- Born: 1965 Macclesfield, England
- Education: University of Glasgow
- Scientific career
- Fields: Archaeology of conflict

= Tony Pollard (archaeologist) =

British archaeologist (born 1965)

Tony Pollard (born 1965) is an archaeologist specialising in the archaeology of conflict. He is Professor of Conflict History and Archaeology at the University of Glasgow, where is based in the Scottish Centre for War Studies and Conflict Archaeology. He academic lead and an archaeological co-director of the charity Waterloo Uncovered. He was the co-presenter of the BBC series Two Men in a Trench, co-founder of the Journal of Conflict Archaeology, and guest expert on Time Team.

== Early life ==
Tony Pollard was born in Macclesfield in the north of England in 1965. He moved to Oban on the west coast of Scotland in the late 1970s. He studied archaeology at the University of Glasgow, and after graduating continued at the University taking a PhD on prehistoric hunter gatherers.

== Career ==
After obtaining his PhD in 1995 he spent two years living in Brighton while working for the field archaeology unit of University College London. In 1997 he returned to work for Glasgow University Archaeological Research Division (GUARD). Following a first visit to South Africa in 1999, he carried out a project investigating battlefields from the Anglo-Zulu War of 1879. In 2000, he co-organised, with Phil Freeman of the University of Liverpool, the first international conference on battlefield archaeology. He then went on to make two series of Two Men in a Trench with Neil Oliver which introduced the public to the archaeology of British battlefields. He continues to appear in television documentary series and was a regular expert in the National Geographic series Nazi Megastructures.

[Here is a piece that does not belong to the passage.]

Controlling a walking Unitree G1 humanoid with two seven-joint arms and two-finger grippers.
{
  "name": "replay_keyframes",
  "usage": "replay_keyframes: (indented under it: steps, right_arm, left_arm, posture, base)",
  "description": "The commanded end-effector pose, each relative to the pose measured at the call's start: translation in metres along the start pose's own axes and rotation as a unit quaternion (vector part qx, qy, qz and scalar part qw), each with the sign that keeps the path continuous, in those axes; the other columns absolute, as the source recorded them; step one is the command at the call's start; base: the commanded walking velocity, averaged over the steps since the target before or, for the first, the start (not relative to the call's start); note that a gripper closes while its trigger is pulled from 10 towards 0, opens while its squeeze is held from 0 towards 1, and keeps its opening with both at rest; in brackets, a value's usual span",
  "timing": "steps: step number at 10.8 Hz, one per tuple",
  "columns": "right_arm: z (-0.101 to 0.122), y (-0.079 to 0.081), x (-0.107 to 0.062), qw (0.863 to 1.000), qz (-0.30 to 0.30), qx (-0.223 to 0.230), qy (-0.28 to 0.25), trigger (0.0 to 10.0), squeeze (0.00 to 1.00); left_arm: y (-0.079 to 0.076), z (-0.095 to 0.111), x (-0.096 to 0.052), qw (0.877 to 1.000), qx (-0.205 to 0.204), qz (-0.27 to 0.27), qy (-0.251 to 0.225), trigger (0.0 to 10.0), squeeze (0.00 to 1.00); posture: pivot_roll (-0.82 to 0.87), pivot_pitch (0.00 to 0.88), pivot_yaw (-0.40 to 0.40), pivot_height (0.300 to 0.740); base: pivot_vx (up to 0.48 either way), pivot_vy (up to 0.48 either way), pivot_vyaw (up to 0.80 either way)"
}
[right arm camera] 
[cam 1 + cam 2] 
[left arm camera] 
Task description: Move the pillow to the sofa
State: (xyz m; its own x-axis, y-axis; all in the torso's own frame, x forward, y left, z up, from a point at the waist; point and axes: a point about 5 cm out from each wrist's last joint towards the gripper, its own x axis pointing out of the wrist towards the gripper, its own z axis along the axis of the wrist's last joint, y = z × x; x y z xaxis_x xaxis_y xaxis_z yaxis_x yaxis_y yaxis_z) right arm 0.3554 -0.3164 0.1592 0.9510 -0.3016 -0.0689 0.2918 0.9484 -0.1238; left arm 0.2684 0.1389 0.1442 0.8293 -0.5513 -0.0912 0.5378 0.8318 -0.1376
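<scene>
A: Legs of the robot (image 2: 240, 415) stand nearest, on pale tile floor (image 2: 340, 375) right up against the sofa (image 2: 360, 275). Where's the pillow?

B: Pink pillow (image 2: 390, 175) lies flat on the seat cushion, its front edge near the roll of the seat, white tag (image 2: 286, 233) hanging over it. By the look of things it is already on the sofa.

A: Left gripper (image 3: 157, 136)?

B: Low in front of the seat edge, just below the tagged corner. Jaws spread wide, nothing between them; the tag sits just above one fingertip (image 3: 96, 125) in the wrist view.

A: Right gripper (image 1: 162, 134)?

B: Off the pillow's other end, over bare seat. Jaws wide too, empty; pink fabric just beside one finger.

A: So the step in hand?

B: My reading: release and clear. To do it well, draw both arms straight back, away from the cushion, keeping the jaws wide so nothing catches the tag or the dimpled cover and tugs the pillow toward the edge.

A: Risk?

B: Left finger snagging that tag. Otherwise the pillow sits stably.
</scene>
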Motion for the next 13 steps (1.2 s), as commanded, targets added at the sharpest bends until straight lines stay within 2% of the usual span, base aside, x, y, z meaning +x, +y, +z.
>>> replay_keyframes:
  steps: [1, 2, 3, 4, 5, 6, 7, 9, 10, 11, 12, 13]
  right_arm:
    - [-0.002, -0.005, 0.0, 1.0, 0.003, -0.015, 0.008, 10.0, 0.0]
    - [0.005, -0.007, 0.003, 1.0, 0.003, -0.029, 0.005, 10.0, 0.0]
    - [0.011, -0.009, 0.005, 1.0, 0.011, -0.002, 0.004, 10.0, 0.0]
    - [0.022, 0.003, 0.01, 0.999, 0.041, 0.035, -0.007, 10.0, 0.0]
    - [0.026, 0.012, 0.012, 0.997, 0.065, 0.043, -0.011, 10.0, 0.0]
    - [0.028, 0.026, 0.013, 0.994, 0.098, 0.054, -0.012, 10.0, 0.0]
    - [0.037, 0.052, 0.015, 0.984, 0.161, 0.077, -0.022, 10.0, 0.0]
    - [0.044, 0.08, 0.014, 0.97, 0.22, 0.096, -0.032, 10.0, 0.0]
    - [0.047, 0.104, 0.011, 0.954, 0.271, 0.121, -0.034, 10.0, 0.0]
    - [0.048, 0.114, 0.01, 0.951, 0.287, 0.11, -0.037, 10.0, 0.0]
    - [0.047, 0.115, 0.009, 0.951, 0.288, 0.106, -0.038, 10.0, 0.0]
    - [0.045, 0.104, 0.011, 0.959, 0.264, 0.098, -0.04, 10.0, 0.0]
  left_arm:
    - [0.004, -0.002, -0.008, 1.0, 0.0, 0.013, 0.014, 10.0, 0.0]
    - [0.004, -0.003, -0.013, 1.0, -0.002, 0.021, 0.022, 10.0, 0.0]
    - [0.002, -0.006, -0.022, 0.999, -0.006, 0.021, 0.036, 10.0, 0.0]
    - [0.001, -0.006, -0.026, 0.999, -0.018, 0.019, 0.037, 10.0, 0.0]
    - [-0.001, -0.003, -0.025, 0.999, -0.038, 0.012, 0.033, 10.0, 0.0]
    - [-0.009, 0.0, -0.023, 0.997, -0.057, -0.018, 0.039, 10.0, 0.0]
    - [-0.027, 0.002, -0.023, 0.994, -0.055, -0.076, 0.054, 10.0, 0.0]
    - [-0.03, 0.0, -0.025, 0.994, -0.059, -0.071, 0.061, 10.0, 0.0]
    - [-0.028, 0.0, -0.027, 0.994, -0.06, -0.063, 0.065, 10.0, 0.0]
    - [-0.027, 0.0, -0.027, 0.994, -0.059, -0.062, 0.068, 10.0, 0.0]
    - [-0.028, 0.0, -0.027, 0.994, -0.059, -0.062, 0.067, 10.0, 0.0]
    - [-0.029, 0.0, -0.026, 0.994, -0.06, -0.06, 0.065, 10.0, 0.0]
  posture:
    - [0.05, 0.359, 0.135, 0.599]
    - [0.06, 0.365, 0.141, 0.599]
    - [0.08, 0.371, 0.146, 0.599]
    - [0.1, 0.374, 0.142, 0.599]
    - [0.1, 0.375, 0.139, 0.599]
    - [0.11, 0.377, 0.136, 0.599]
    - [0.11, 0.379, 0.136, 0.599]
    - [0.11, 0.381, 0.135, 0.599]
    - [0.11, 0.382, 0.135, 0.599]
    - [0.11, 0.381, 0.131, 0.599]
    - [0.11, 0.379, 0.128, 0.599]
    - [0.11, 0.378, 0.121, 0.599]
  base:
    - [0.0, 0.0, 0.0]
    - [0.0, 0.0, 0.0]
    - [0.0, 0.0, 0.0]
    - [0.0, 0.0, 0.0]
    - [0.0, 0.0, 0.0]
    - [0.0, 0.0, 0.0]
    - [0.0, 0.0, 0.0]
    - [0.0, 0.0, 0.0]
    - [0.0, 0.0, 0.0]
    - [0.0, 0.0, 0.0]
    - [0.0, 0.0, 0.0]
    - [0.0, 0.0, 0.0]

The Centre for Battlefield Archaeology was founded in 2006 and Pollard appointed its director. Since then the centre has gone on to offer the world's first post-graduate course in battlefield and conflict archaeology, while also publishing the Journal of Conflict Archaeology. The centre has carried out various projects which include the examination of Jacobite battlefields in Scotland, including Culloden, and investigating of British and Australian mass graves from World War I at Fromelles in France.

Since 2015 Pollard has served as an Archaeological co-director for the veteran support charity Waterloo Uncovered, conducting archaeology on the battlefield of Waterloo in Belgium alongside veterans and serving personnel. In 2022, Pollard led the charity's Falklands War Mapping Project, a field mapping project which examined the surviving archaeology of the Falklands War on the Falklands Islands, incorporating the perspectives of two British veterans of the Battle of Mount Tumbledown.

== Writing ==
Pollard has written numerous papers and articles on archaeology (eg. as editor of Journal of Conflict Archaeology) and military history and edited several books on subjects as diverse as the early prehistory of Scotland and the archaeology of death. Along with Neil Oliver he wrote the two books accompanying the Two Men in a Trench programmes. As Archaeological co-director of the charity Waterloo Uncovered, Pollard has written several papers and articles on archaeological work conducted on the site of the Battle of Waterloo. Together with historians Bernard Wilkin and Robin Schäfer, he discovered that the bones of the soldiers killed at the Battle of Waterloo were dug out and sold to the sugar factories to be turned into spodium.

In 2008, his first novel, The Minutes of the Lazarus Club, a thriller based on the life of the famous engineer Isambard Kingdom Brunel, was published by Michael Joseph. It was republished in 2009 by Penguin under the title of The Secrets of the Lazarus Club.